The charming and delicately weak voice of the girl singer is frustratingly under-mixed and the highly reverberated guitar lines sometimes hardly stands out of the ethereal synth glazes. Fortunately, the catchy drum & bass couple is sharp enough to provide the songs solid and driving foundations.
The poetry brought by Blouse beats around a blind devotion to human feelings, at the cost of a disconnection with concrete life (“Let’s forget the ceiling, / It’s just made of stone.” in Firestarter). Still in a tenderly sentimental way, they also play with surrealistic gimmicks (“I was in the future yesterday / But it looked nothing like this. / It was a shot I’ve never missed. / It was a lover I’ve never had.” in Time Travel).
If the coldness, verily the austerity of some songs – especially the synth-driven ones like
Controller – can dampen you a little bit, they won’t completely bring you down.

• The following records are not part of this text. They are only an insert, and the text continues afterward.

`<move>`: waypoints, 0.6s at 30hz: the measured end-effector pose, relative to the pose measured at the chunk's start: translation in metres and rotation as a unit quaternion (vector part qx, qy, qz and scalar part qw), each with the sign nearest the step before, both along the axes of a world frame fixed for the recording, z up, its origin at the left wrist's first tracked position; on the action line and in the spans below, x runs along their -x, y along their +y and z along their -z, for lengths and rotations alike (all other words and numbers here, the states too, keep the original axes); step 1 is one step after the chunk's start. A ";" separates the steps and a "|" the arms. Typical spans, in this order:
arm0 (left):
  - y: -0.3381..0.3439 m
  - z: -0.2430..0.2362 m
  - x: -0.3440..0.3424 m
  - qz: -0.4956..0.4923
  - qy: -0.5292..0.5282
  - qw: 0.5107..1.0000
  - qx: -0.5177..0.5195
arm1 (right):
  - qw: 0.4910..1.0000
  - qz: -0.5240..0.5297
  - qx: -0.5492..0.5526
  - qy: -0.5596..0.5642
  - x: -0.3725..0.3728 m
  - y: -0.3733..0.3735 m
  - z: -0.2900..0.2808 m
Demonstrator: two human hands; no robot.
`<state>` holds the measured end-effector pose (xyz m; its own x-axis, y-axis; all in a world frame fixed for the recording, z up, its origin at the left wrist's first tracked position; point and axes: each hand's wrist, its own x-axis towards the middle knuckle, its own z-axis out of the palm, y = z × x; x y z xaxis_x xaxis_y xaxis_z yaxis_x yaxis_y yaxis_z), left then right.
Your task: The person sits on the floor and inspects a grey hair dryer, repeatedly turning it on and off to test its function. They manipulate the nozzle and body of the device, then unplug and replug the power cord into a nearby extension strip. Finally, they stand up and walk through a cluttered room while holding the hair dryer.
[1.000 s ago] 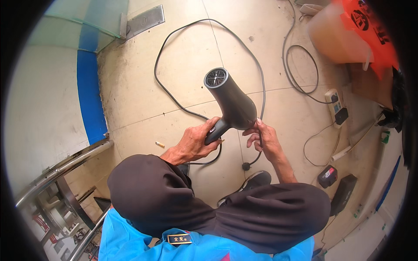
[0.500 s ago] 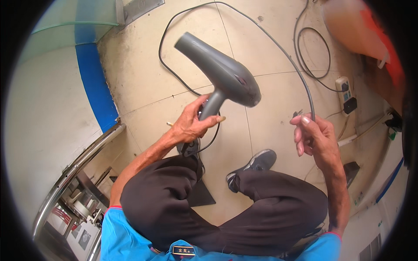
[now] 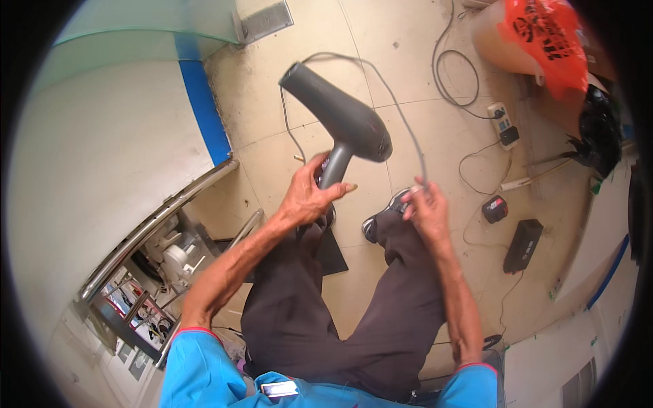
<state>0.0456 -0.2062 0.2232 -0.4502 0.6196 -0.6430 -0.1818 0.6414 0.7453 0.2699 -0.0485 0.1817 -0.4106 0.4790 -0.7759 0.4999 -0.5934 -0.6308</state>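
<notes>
A dark grey hair dryer (image 3: 340,112) is held up in front of me, its nozzle pointing to the far left. My left hand (image 3: 306,194) is closed around its handle, with the thumb stretched across the front. The dryer's grey cord (image 3: 401,112) loops over the floor behind it and comes round to my right hand (image 3: 430,212). That hand is closed, pinching the cord near its end. The plug is hidden or too blurred to make out now.
At the right lie a white power strip (image 3: 502,122) with plugs in it, a small black block (image 3: 494,209) and a black box (image 3: 523,246). Beyond stands a bin with a red plastic bag (image 3: 544,47). A white tabletop (image 3: 129,143) with a metal frame stands at the left.
My right hand has moved left with the cord, closer to the dryer. The cord's loop has shrunk. The view has shifted, and my knees are closer together.
</notes>
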 end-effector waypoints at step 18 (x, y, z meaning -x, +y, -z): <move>0.004 -0.329 -0.084 -0.005 -0.240 0.969 -0.062 | 0.979 0.133 0.034 0.150 -0.049 -0.077 -0.335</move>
<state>0.1293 -0.2019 0.5518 -0.1238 0.7028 -0.7006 -0.5319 0.5491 0.6447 0.3191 -0.1252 0.5170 -0.4931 0.5520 -0.6724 0.1195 -0.7226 -0.6809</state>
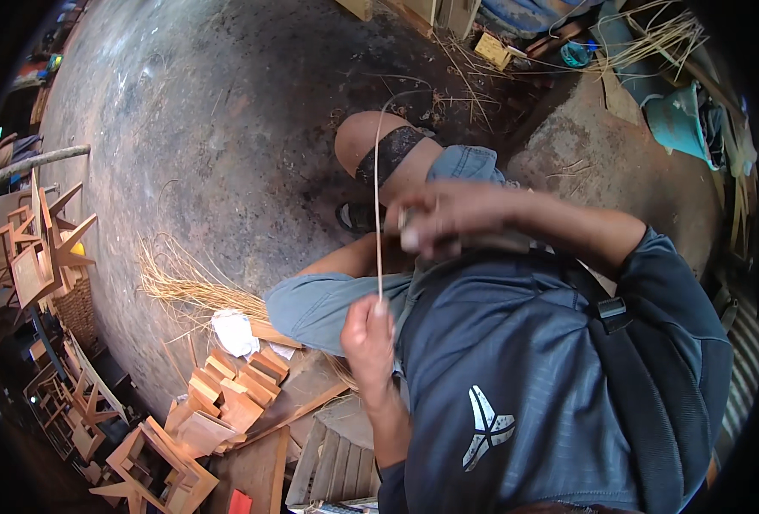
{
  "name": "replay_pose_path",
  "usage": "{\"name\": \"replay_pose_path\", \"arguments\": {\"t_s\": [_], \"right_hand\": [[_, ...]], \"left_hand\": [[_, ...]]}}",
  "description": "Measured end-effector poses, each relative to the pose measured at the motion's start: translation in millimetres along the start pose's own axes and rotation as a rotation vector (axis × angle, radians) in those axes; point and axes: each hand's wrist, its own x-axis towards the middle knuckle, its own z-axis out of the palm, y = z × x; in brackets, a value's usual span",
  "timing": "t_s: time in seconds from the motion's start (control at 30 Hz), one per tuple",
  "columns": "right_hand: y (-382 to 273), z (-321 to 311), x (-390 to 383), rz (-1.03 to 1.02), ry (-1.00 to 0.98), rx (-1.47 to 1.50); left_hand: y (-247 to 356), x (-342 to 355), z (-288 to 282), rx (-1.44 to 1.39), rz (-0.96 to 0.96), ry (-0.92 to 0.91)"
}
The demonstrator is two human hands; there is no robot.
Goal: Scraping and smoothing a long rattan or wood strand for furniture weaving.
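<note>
Head view: found thin pale strip (377, 171) at centre, clamped at near end in fingers of left hand (369, 341); judged light, springy, splittable, best pinched there; could not determine state of blurred fingers of right hand (448, 216).

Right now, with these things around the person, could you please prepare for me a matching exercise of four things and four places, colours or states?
Things:
1. left hand
2. right hand
3. bundle of straw-coloured strands
4. bucket

Places, colours or states:
A. turquoise
B. blurred in the picture
C. closed on a pale strand
D. on the floor, left of both hands in the picture

Right pairs: 1-C, 2-B, 3-D, 4-A
</note>
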Motion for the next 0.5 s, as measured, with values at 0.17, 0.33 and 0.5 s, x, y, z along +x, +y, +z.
{"name": "replay_pose_path", "arguments": {"t_s": [0.17,0.33,0.5], "right_hand": [[13,17,11,0.008,0.137,-0.049],[4,6,0,-0.013,0.058,-0.067],[36,24,8,0.075,-0.059,0.066]], "left_hand": [[13,20,22,-0.010,0.057,-0.118],[1,18,27,0.051,0.093,-0.115],[2,15,33,0.051,0.146,-0.028]]}}
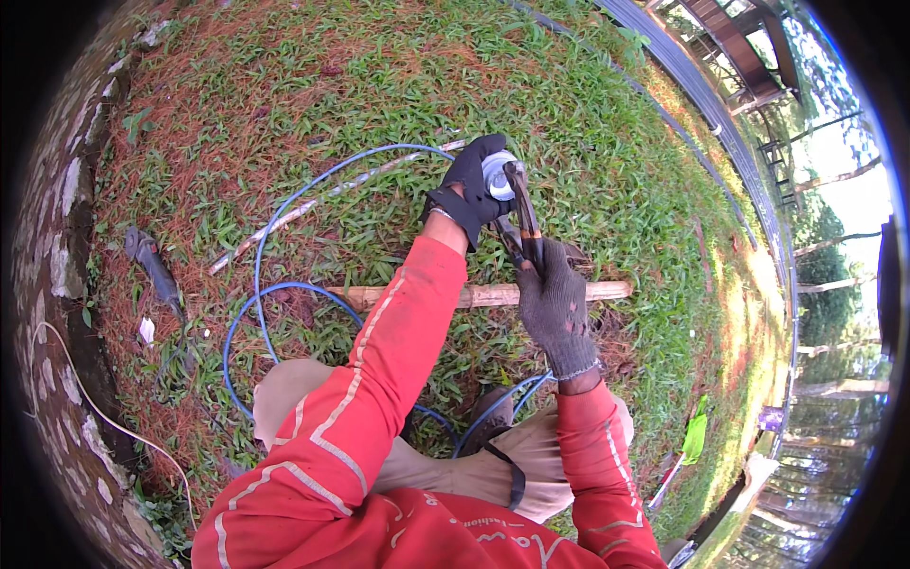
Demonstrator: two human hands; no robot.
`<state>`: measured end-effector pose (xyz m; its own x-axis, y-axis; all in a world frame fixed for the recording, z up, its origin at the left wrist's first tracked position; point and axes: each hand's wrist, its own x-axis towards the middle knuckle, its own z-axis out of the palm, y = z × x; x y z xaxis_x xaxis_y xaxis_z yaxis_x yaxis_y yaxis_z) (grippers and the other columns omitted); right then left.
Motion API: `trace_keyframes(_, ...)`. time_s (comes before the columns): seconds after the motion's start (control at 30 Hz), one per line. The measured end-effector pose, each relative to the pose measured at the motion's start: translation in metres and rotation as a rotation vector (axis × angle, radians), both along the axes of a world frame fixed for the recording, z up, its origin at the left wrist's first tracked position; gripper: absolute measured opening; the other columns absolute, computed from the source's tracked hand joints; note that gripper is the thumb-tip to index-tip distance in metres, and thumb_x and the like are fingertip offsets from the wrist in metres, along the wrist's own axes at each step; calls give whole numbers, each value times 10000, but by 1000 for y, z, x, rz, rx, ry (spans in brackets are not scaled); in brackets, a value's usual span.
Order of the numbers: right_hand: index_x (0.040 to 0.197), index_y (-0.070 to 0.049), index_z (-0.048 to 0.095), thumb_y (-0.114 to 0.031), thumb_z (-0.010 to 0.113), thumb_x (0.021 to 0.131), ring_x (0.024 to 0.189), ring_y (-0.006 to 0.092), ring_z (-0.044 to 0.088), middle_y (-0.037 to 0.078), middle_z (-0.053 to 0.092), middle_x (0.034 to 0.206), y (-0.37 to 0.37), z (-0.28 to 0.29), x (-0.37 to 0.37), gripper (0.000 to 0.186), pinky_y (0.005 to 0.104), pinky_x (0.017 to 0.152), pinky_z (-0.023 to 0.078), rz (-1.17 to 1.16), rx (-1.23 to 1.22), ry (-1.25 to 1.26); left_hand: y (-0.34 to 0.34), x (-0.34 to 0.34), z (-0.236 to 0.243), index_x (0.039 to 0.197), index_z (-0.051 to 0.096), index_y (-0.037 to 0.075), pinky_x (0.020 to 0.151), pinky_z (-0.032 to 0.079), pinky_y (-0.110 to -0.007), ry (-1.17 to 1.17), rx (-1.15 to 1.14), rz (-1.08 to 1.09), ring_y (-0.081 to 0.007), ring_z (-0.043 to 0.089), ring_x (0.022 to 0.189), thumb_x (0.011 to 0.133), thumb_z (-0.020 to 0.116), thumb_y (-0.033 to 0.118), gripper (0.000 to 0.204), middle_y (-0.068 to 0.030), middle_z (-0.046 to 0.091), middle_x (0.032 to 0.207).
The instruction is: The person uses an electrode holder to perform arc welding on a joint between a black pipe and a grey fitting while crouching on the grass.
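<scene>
My left hand (464, 190), in a dark glove, is closed around a white-and-silver cylindrical piece (496, 174) near the middle of the view. My right hand (552, 308), in a grey knitted glove, grips long dark-jawed pliers (527, 220) with orange on the handles; their upper end is at the cylinder. A blue hose (336, 171) loops over the grass (246, 85) and runs up behind my left hand; whether it joins the cylinder is hidden. Below my hands lies a bamboo pole (479, 296).
A thinner pale pole (284, 221) lies diagonally. A grey tool (156, 270) rests left, beside a mottled stone edge (71, 190) and a thin white cord (114, 423). A green-headed tool (695, 431) lies right. Dark pipes (701, 95), a wooden structure (730, 38) and trees line the right.
</scene>
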<state>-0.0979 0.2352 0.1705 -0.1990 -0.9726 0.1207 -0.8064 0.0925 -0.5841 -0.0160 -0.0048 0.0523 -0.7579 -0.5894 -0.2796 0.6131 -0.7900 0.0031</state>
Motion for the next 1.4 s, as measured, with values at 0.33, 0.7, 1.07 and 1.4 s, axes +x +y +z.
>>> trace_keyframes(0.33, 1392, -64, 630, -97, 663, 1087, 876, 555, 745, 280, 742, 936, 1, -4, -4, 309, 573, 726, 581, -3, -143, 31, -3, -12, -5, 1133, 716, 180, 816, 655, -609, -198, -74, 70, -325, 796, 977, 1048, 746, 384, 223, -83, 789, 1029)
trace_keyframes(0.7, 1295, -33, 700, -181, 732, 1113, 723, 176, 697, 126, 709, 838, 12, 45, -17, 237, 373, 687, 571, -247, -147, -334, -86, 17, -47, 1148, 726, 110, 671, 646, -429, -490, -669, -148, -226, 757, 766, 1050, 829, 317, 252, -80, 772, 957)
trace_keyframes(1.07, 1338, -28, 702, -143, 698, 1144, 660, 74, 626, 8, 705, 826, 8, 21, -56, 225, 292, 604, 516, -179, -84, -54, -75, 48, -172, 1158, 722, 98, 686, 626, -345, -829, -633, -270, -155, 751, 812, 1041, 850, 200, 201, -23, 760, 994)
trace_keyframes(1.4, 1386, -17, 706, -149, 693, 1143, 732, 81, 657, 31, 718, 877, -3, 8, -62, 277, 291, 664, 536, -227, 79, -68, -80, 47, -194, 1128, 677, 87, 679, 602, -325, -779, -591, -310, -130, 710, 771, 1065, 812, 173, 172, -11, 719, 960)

Indeed, they always carry that delicious and feminine touch of careless and lazy coolness that makes Blouse’s charm. Anyway, the catchy gimmicky singles Time Travel and Into Black bring enough light to soften any darken heart.
Blouse simply fades the memories of Cosmetics’ performance out. A bit older than the previous bands’ musicians, the members of Blouse show a very relaxed and serene presence. The strange beauty, almost virile, of the tall dark hair lead singer Charlie Hilton, is a mesmerizing point of focus for the audience’s eyes. With a minimum of effort, she infuses my mind with nostalgic and pastel memories that I never had, bittersweet regrets I never suffered from, and naive hopes I never dared to feed.
I go back home enhanced by a past life I never thought I’ve lived. I feel too nostalgic to be happy, but too enlightened not to smile.
Blouse, or how to smile without actually being happy.